Relevant to track cycling athletes and promoters, in ruling on the case, the European Commission stated, “The severe penalties the (ISU) imposes on skaters also serve to protect its own commercial interests and prevent others from setting up their own events. The ISU now has to comply with our decision, modify its rules, and open up new opportunities for athletes and competing organisers, to the benefit of all ice skating fans.”
Time will tell if affected track cyclists or promoters pursue a similar grievance, but this legal precedent dismantled long-held beliefsabout how much control national governing bodies and international federations can exert on athletes and organizers. Athletes cannot be penalized for pursuing economic opportunity, and they have a right to freedom of movement to do so. If the money is better, the athlete has the mobility and right to take it; if the system is restrictive to economic opportunity and business competition, it is also potentially illegal under national and international labor laws.

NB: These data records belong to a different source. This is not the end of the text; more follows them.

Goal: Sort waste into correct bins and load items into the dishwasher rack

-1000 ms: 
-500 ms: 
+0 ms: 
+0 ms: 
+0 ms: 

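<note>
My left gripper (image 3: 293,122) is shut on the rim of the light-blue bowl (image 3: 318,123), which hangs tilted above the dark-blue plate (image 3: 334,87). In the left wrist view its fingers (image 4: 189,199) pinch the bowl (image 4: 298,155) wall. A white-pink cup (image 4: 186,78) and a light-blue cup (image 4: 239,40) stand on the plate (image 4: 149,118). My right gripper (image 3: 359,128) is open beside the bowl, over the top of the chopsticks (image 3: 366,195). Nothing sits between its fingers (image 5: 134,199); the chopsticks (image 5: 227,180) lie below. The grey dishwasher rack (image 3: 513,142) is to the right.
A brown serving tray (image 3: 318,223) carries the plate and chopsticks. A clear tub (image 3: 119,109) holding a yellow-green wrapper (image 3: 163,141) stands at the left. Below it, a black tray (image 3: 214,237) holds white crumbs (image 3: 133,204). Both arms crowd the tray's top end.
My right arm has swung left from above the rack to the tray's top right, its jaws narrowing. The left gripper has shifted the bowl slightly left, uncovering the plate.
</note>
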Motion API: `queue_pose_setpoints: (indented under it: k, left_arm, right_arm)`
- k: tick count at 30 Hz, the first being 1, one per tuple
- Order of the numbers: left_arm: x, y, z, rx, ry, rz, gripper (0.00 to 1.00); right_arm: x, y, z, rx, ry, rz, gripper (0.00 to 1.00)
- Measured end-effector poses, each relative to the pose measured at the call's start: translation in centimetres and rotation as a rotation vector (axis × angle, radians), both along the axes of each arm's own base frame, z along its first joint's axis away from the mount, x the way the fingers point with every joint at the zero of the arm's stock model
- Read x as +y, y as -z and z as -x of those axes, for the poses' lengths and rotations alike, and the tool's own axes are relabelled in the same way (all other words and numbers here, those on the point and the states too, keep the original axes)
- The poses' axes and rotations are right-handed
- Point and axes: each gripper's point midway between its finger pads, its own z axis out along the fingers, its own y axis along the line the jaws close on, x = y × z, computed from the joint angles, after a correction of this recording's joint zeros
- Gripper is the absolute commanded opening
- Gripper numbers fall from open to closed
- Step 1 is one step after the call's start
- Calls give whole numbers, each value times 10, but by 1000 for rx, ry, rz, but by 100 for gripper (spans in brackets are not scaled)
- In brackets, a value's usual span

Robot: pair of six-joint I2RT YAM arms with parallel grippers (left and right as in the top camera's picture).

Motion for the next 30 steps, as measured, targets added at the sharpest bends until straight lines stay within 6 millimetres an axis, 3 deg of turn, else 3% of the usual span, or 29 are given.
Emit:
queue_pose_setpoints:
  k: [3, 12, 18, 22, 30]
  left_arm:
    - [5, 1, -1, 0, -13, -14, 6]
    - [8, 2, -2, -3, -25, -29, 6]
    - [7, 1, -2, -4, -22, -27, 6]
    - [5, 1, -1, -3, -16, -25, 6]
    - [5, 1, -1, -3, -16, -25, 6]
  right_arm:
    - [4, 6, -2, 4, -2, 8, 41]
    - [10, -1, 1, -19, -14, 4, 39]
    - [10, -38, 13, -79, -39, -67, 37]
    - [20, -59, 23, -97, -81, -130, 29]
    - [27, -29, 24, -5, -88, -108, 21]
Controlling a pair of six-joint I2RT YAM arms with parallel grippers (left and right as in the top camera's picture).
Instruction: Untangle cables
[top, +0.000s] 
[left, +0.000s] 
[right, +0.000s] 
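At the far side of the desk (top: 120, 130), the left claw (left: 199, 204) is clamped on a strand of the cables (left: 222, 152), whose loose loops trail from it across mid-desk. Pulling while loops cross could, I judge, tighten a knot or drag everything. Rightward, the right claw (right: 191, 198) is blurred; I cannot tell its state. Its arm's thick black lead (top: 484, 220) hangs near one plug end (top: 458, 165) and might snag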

When approached by The Outer Line for comment, UCI Vice President and Management Committee member Tom Vandamme deferred the inquiry to President David Lappartient – and Lappartient has yet to respond publicly on the proposals. Thus, we are left with several unanswered questions. What research or economic modeling went into the decisions? Who brought these forward in committee? And as BEAT Cycling and Huub Wattbike posed in open statements to the UCI, why weren’t athletes, team managers, and velodrome operators included in the conversation? In sum, this overhaul has many perplexed.
Meanwhile, not every top track rider will have a spot on his or her national team, and without alternative competitive options, many will be forced to choose between having a track racing career and potentially being put out of work. Details on a new “innovative format” alluded to in the UCI’s press release will not come out until September 2019, but efforts to build up a more investment-friendly professional track racing economy may hit dead-ends if promoters can’t continue to innovate around the regulations to deliver more exciting events.
In the end, international track racing could get stuck in a sporting “Stone Age,” where pro-level competitors race for medals in essentially elite amateur events – in near-empty velodromes, in the name of pure sport. And as many professional athletes have said in different ways over the years, “love of the game” doesn’t pay the rent. What the sport really needs now is professional development and forward-thinking investment to bring it to the next level.